College World Series, 2–2
- Conference: Southeastern Conference
- Eastern Division
- Record: 54–12 (22–8 SEC)
- Head coach: Tim Corbin (9th season);
- Home stadium: Hawkins Field

= 2011 Vanderbilt Commodores baseball team =

American college baseball season

The 2011 Vanderbilt Commodores baseball team represented Vanderbilt University in the 2011 NCAA Division I baseball season. The team played its home games at Hawkins Field in Nashville, Tennessee. The team was coached by Tim Corbin in his ninth season at Vanderbilt.

The Commodores reached the 2011 College World Series, falling in the semifinals to runner-up Florida.

==Regionals==

The Commodores were announced as a host for the Nashville regional, which featured #6 national seed Vanderbilt, Oklahoma State, Troy, and fellow Nashville university Belmont.
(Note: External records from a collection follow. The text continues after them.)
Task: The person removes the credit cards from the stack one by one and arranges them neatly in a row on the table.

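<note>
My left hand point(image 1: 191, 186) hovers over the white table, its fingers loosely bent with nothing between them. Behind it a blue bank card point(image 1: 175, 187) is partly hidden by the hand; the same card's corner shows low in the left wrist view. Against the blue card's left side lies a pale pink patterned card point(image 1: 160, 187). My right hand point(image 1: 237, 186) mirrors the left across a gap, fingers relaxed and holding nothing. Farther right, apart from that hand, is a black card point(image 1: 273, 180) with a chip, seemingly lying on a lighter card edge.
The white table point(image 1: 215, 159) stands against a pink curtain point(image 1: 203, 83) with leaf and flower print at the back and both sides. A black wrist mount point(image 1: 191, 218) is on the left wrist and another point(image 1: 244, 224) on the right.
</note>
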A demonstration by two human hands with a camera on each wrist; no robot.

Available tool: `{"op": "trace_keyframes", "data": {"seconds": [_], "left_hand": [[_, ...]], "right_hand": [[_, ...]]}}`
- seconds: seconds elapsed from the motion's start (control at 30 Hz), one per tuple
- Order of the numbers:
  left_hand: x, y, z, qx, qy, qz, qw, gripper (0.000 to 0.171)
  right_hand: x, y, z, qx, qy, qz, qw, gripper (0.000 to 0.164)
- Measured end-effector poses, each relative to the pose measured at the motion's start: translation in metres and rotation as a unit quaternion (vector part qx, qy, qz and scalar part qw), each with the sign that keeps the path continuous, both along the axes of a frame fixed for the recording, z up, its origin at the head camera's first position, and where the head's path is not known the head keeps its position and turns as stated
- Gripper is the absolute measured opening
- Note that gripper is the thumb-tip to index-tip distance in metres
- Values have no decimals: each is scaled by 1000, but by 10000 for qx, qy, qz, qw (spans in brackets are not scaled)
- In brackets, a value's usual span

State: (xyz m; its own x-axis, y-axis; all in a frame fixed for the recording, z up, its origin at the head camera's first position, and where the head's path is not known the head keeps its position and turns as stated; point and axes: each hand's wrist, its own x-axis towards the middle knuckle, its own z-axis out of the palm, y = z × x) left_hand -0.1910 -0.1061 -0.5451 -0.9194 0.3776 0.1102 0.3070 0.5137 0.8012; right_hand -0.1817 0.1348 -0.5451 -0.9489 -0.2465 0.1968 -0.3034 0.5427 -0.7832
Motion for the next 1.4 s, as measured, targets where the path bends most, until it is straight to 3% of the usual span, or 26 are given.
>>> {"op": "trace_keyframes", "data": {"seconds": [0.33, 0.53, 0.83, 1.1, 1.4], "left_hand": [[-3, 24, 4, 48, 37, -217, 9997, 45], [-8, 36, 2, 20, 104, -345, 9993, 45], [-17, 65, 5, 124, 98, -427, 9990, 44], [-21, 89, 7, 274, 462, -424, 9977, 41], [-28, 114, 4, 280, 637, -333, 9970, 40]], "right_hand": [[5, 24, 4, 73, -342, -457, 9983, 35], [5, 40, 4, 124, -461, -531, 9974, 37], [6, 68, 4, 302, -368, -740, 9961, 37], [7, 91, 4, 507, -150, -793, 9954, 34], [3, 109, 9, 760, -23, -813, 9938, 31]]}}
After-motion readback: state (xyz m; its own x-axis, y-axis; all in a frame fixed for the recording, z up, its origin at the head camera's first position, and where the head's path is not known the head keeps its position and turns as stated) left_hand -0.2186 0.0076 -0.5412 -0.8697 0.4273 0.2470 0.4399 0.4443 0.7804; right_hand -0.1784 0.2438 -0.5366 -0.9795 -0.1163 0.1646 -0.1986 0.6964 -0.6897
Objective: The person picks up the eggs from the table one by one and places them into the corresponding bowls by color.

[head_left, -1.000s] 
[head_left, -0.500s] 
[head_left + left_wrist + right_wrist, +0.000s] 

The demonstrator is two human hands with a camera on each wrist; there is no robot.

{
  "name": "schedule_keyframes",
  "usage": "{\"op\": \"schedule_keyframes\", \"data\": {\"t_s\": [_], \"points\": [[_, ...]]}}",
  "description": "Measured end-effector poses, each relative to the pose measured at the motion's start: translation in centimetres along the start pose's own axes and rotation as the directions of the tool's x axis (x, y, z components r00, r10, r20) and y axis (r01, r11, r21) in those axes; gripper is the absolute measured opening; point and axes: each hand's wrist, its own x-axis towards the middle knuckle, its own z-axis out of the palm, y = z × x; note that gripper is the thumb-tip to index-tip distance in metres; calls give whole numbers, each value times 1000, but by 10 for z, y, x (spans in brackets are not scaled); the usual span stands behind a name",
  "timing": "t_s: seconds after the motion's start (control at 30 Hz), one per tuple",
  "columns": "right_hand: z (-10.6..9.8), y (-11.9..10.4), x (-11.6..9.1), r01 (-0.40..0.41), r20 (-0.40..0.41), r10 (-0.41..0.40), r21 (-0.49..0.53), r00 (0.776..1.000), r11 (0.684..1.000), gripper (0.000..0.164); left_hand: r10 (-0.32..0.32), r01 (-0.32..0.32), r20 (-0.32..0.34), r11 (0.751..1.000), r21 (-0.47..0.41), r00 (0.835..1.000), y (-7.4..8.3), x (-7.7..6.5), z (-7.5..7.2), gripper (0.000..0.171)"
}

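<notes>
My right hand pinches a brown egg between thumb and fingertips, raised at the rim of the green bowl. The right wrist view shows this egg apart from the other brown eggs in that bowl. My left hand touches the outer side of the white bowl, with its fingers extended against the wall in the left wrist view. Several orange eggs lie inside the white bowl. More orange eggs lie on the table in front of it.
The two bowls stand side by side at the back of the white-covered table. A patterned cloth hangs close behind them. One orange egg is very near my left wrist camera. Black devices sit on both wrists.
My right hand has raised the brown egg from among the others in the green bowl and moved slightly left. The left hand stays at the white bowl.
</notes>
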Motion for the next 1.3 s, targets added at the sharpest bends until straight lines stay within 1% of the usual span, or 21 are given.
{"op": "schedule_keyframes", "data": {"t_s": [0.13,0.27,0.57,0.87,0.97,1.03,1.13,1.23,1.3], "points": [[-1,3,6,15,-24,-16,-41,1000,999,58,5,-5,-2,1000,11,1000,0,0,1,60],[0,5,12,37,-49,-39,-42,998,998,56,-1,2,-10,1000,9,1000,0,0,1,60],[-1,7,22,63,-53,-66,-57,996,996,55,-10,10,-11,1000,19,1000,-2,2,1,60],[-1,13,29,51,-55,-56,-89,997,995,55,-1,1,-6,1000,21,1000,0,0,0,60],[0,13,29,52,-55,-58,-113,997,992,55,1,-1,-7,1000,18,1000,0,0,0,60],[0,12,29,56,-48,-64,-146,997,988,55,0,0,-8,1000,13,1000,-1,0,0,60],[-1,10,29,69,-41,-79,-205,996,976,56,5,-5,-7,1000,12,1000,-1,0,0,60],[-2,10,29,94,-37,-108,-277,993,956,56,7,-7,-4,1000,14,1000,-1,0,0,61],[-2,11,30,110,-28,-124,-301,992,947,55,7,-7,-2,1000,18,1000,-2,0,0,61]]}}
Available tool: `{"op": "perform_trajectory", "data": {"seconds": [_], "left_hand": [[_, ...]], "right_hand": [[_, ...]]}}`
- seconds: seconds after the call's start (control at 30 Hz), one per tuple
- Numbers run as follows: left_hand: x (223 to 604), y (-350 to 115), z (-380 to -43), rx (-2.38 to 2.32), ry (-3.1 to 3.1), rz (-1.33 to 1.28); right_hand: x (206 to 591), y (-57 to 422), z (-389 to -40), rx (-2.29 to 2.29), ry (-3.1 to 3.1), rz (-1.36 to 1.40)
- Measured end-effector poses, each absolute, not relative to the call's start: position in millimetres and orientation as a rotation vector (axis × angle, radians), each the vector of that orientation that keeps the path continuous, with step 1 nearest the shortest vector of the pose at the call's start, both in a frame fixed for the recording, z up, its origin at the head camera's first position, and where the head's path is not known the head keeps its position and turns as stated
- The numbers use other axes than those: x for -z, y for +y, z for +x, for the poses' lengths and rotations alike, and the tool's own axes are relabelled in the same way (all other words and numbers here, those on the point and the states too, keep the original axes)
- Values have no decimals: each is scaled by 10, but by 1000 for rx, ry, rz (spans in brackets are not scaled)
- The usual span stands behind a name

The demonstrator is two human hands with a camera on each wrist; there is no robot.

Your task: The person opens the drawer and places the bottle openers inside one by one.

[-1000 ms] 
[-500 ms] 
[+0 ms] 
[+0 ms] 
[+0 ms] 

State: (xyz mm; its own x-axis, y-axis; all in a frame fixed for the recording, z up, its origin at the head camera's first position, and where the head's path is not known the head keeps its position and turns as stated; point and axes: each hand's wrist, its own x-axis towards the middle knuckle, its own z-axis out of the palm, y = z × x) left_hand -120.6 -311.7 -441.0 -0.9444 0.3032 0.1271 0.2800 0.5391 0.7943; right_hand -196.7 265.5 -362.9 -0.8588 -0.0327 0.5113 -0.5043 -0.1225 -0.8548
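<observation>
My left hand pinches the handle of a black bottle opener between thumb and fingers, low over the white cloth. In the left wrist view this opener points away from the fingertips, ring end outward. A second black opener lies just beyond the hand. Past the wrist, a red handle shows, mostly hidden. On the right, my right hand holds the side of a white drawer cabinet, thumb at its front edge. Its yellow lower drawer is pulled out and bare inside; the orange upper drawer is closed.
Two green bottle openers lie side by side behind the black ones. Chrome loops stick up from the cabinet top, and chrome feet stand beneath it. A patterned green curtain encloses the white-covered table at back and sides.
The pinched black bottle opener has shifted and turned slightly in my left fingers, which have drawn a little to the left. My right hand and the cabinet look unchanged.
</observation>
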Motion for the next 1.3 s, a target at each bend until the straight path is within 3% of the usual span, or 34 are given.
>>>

Vanderbilt marched through the regional, defeating 4 seed Belmont 10–0, 3 seed Troy 10–2, and Belmont again in the final by the score of 6–1. A year later, Vanderbilt coach Josh Holliday would become the head coach of his alma mater and 2011 regional participant, Oklahoma State University.

In the SuperRegional, Vanderbilt drew the winner of the Corvallis regional, Oregon State. With first-round draft pick Sonny Gray on the mound, the Commodores jumped out to a quick 4–0 lead in the first before coasting to an 11–1 win. Mike Yastrzemski hit a three-run home run in the 4th inning.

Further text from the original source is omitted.